Friday, September 23, 2005

Pesky Punctuation Mark


"Shift-8" on a keyboard may not seem like a powerful player when it comes to the written language, especially compared with letters or numbers. But this summer, I discovered how important a role it can play. Since writers aren't the most healthy people in the world, I decided to champion my poor, neglected body and lose a few pounds. I also started taking fish oil capsules, which are supposedly why Scandinavia is full of robust, energetic ninety-year-olds.

"Ten calories each," I thought, glancing quickly at the label. "This is good stuff."

After fifty days of dieting and taking fish oil capsules, that terrible red digital counter on the scale actually climbed to a higher number instead of obeying my desperate command to "STOP! STOP!"
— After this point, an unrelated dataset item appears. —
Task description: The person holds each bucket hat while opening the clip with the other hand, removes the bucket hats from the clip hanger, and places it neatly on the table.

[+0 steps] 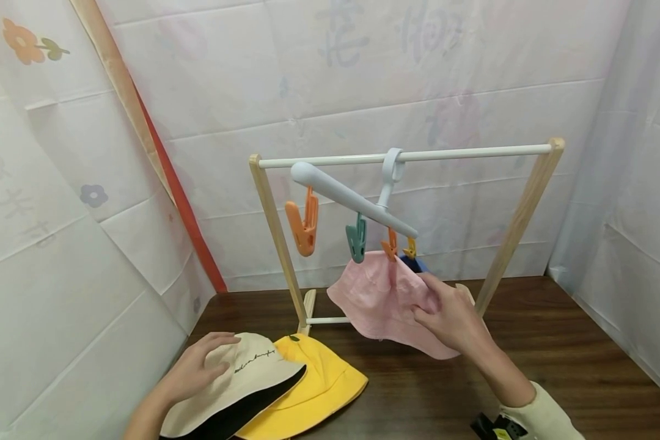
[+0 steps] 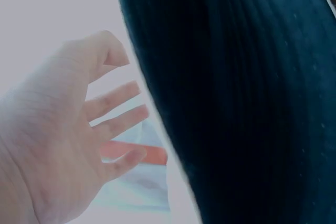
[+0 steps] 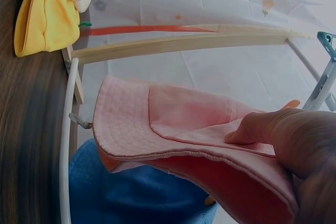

That's when I took a closer look at the label on the bottle of fish oil capsules. Instead of 10 calories per capsule, as I had thought, the number actually read 10*. At the bottom of the pill, the asterisk was explained in extremely small type: "10% of a 2000 calorie daily diet." By overlooking the asterisk, I had consumed 50 pills at 200 calories each, for a total of 10,000 extra calories, adding five "daily calorie intakes" to those fifty days. To put it into perspective, I would have had to run 100 extra miles during those fifty days just to avoid gaining weight — two miles a day per pill.

Thanks a lot, asterisk.

The bad news is that these sneaky characters aren't just on pill bottles. They qualify "great offers" with time limits, hidden costs, and expiration dates, usually described in easy-to-ignore tiny type at the bottom of the page. Like most punctuation marks, asterisks can change the entire meaning of words, sentences, paragraphs, and entire manuscripts. Maybe that's why God, who is passionate about communication and truth, chose writers who were proficient in ancient Hebrew and Greek — two languages with no punctuation marks whatsoever. Especially that shifty-8 asterisk. What you read is what you get. Anyone need half-a-bottle of fish oil capsules?

Mitali

1 comment:

Jeanne Damoff said...

How frustrating, Mitali! And just when you were trying so hard to be good to your body.

My sister had a roommate in college who ate grapenuts for breakfast every morning in her attempt to lose weight. Like you, she couldn't understand why she gained instead. Then one day she read the serving size for grapenuts. 1/4 cup. She'd been filling a cereal bowl to the top--probably at least 2 cups worth.